Patients with VWD present to medical attention in a number of ways: excessive post-trauma or surgical bleeding, recurrent mucocutaneous bleeding such as epistaxis, menorrhagia, gastrointestinal bleeding, or, in severe cases, recurrent hemarthroses and muscle hematomas. Irrespective of the presentation, the goal is to minimize and control bleeding. Therapeutic options can be divided into 3 main categories: (1) localized measures to stop bleeding; (2) pharmacologic agents with indirect hemostatic benefit; and (3) treatments that directly increase plasma VWF and FVIII levels. A combination of all 3 of these modalities can be used depending on the bleeding location and severity.

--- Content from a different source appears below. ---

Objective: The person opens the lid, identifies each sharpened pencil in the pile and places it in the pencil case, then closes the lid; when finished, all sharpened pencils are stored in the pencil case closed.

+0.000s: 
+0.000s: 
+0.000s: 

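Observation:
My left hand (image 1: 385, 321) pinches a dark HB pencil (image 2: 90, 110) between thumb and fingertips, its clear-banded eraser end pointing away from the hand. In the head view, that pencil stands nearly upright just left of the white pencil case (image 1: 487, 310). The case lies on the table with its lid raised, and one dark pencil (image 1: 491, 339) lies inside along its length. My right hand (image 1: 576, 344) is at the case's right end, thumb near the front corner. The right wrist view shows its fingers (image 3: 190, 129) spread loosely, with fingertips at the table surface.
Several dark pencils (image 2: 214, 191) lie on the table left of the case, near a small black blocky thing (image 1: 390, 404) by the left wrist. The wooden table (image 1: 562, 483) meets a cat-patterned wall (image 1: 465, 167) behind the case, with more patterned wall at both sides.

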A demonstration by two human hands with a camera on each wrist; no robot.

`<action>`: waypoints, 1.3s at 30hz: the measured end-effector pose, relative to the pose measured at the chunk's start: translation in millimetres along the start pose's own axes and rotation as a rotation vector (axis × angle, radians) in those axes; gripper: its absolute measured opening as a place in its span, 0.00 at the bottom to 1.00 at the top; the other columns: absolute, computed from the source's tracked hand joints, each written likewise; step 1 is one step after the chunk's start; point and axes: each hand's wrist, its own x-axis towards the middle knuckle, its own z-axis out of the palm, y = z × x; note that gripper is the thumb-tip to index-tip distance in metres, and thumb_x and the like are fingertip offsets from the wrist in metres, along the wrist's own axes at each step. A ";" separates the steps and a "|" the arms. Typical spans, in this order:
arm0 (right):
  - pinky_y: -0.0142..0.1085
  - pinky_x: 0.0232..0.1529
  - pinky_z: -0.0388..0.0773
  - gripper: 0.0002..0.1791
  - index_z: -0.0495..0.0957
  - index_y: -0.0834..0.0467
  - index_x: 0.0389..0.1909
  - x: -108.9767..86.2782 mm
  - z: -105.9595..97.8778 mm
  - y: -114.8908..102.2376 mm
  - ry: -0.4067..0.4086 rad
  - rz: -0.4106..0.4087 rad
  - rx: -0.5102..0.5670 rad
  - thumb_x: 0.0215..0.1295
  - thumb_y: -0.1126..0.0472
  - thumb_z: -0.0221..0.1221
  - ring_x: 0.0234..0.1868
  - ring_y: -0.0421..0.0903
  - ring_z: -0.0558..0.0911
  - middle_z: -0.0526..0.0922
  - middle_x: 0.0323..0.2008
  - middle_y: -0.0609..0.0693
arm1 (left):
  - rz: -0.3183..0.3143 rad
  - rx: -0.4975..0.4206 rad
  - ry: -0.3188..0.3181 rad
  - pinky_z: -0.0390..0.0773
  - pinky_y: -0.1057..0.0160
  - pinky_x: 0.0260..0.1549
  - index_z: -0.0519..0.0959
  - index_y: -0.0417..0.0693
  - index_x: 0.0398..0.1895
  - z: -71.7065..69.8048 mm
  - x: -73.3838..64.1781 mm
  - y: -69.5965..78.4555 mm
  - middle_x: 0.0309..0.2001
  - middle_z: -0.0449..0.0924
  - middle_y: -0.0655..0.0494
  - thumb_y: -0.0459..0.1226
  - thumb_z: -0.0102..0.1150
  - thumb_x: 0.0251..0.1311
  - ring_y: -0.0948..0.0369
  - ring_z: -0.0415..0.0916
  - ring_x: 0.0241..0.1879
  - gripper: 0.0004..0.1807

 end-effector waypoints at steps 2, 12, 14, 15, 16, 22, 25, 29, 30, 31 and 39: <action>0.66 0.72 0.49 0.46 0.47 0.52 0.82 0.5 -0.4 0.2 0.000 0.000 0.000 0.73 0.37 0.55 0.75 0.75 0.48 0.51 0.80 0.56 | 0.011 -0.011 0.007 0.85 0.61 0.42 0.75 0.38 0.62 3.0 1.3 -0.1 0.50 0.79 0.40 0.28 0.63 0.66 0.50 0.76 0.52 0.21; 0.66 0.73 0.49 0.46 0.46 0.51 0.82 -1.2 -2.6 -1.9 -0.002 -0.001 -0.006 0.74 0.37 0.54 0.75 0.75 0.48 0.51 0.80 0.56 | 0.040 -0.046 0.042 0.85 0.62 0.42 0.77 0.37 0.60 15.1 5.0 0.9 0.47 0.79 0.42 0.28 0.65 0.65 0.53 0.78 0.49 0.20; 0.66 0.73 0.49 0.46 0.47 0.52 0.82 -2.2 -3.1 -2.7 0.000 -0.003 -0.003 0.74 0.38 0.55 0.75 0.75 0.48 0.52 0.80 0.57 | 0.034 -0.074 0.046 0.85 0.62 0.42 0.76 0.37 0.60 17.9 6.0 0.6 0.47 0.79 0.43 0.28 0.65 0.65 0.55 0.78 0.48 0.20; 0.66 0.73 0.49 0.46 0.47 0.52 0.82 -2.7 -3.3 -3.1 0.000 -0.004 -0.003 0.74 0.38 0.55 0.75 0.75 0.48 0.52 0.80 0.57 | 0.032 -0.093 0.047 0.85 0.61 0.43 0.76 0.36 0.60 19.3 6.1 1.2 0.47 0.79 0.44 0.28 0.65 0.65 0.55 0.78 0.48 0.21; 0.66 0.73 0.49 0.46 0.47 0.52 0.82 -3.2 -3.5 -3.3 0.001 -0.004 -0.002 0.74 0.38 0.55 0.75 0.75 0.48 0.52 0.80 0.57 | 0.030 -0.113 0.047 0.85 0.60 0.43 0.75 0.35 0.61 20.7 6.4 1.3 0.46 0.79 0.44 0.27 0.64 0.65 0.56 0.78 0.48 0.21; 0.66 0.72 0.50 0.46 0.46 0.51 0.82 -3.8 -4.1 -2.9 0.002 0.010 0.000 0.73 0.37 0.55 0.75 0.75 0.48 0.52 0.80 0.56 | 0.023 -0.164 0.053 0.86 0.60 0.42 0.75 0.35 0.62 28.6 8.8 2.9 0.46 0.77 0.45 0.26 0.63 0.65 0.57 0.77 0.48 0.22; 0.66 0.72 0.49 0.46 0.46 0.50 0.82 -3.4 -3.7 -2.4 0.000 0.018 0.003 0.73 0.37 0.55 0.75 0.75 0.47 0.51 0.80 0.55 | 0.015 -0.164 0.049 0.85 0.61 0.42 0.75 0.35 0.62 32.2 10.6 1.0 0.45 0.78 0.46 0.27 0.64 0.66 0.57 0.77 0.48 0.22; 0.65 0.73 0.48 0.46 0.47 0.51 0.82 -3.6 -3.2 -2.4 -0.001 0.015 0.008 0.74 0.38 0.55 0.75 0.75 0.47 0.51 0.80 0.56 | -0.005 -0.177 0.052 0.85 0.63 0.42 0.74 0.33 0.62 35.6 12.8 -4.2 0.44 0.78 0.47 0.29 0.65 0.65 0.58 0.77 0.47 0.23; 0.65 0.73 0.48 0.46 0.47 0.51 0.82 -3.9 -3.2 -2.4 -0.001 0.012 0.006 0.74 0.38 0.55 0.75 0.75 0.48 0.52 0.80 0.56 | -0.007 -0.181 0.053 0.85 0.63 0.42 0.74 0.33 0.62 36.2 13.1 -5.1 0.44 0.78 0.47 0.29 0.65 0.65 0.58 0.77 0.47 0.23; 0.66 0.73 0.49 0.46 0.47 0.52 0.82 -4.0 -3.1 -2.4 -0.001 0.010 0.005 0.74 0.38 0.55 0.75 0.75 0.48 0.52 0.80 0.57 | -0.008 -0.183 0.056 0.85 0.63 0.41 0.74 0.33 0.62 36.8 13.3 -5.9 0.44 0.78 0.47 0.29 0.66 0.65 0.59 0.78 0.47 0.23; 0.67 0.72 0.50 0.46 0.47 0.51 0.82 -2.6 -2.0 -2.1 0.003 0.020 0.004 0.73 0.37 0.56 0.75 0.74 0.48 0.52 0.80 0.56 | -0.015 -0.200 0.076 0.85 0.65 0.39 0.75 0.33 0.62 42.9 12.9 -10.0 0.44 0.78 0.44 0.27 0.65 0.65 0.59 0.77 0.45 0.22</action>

Localized measures to control bleeding in VWD will depend on the site of bleeding. Epistaxis can be particularly problematic for affected children, and patients should be armed with a step-wise action plan that escalates from pressure to packing and includes guidelines regarding how long to wait before seeking medical attention. In selected cases, nasal cautery may be required for prolonged or excessive epistaxis. Topical hemostatic agents such as gelatin foam/matrix, topical thrombin, and fibrin sealants are predominately used to achieve surgical hemostasis and may have a limited role in the treatment of VWD-associated bleeding. In the case of menorrhagia, hormonal treatments (ie, the combined oral contraceptive pill, OCP), levonorgestrel-releasing intrauterine systems, or endometrial ablation all effectively reduce menstrual blood loss through their local effects on the endometrial lining.44 In addition, older generations of OCP are associated with increases in VWF levels. This effect is mediated by the estrogen component and is evident with ethynylestradiol doses of 0.5 μg or higher. Lower estrogen doses, seen in currently used OCP, have little or no effect on VWF levels.11,45
Indirect therapies include the antifibrinolytic agents (eg, tranexamic acid and aminocaproic acid). These agents are used either as the sole therapy at the time of minor surgical and dental procedures, or as an adjunct in combination with DDAVP or VWF/FVIII concentrates. Antifibrinolytics are thought to be particularly useful for controlling mucosal bleeding in areas of high fibrinolytic activity: the oral cavity, gastrointestinal tract, or uterus. Tranexamic acid inhibits the conversion of plasminogen to plasmin, and is the more commonly used antifibrinolytic.11 Tranexamic acid can be administered either intravenously or orally at doses of 10 to 25 mg/kg, respectively. It is usually continued until bleeding is controlled or up to 7 to 10 days postoperatively. The most common adverse events associated with tranexamic acid are headache, back pain, and gastrointestinal side effects.46 Tranexamic acid is contraindicated in disseminated intravascular coagulation and bleeding from the upper urinary tract, where it can lead to urinary tract obstruction by clots.